Madame Toselli took her place at the end of the long table flanked by its double row of yellow backed cane chairs, and meagrely adorned by a few vases of artificial flowers set on the central line. The old custom of seniority prevailed. The Misses Brabazon sat one on each side of the hostess. Then came the Grewsons. And so in order. Perella, the last comer, stole into her chair at the very end. Her neighbour was a deaf old lady who, according to Madame Toselli’s reiterated assurances, belonged to a Swiss noble family, but ate spaghetti in the fresh and joyous way in which a certain nation recently tried to wage war. As Perella couldn’t talk Swiss, and couldn’t have been heard even if she did, she let her neighbour eat her food in (figurative) silence, and retired into the funny world of her own thoughts and sensations. Her opposite neighbours across the narrow table were an elderly Italian couple, who disregarded the existence of the other alien guests.

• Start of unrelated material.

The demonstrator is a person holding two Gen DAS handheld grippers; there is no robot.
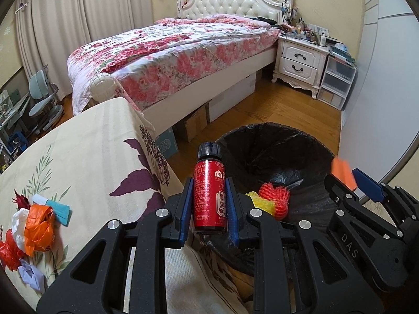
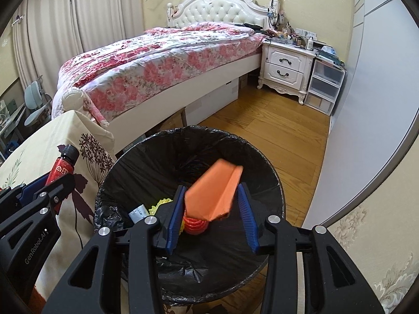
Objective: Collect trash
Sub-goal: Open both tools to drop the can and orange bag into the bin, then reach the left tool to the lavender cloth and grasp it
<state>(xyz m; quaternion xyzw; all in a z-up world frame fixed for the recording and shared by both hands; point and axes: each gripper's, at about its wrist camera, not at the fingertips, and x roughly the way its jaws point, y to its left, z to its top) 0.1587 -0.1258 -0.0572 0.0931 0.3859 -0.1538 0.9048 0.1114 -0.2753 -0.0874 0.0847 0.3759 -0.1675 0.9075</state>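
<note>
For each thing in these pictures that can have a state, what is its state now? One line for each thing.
left gripper: shut on the red bottle
red bottle: upright, cap on, held near the bin rim
right gripper: open, above the bin
orange paper: folded, blurred, loose between the jaws
trash bin: open, black liner, some trash inside
nightstand: both drawers closed
table trash: not collected yet
</note>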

Thus it will be seen that, up to the present, Perella’s meals had been rather lacking in convivial charm.

But on this evening, when she sat down beside the deaf old lady, she noticed a vacant place below her, whose set-out for a new-comer was made startlingly conspicuous by a clean, fan-wise folded napkin stuck in a tumbler. Her own napkin wore the reproachful dinginess of days. She felt a mild thrill of excitement. She was no longer the last new girl at this elderly sort of boarding-school. Some newer girl was coming. She hoped she would be English and nice and companionable. She dreamed of suave possibilities, and her thin soup was swept away before she had half finished it; whereupon she resolved to concentrate her mind on the ravigioli which was beginning to be handed round at the far-off head of the table.

Then the door opened. In came a careless young man in a dinner-jacket—solus mortalium, alone thus vested of men who were dining there—who, after standing for a disconcerted moment, strolled up to Madame Toselli. Madame Toselli looked up at him rebukingly, and pointed down the room. He smiled and nodded, advanced, and, taking his place beside Perella, unfolded his fan-folded napkin with the air of one accustomed to clean and freshly folded napkins at every meal of his life. Before sitting down, however, he met the stony Italian stare of his opposite neighbours, and made them an easy bow, to which they responded punctiliously. To Perella, too, he made the faintest little suggestion of a salutation. Then, while waiting for the slowly advancing dish, he scanned the table in a humorous glance.

He was a clean-run, brown-haired, blue-eyed youth, who gave Perella a queer magnetic sensation of pulsating life. The ravigioli was served; she wondered whether he would speak to her. She noticed that he ate his ravigioli with a very healthy appetite. Suddenly he said to her:

“Do you happen to be English?”

She smiled shyly. “Yes, of course.”

“Why of course? By the look of you, you might be a gipsy or anything.”

She coloured. He went on:

“What are you doing here?”

“I’m living here,” said Perella.

“Since when?”

“I came here a week ago.”

“None of these people are your friends?”

“Oh, no,” said Perella truthfully.

“Then look at them,” said the young man with an engaging smile. “Cast your eye up and down them. Did you ever see such a job lot of fish in your life?”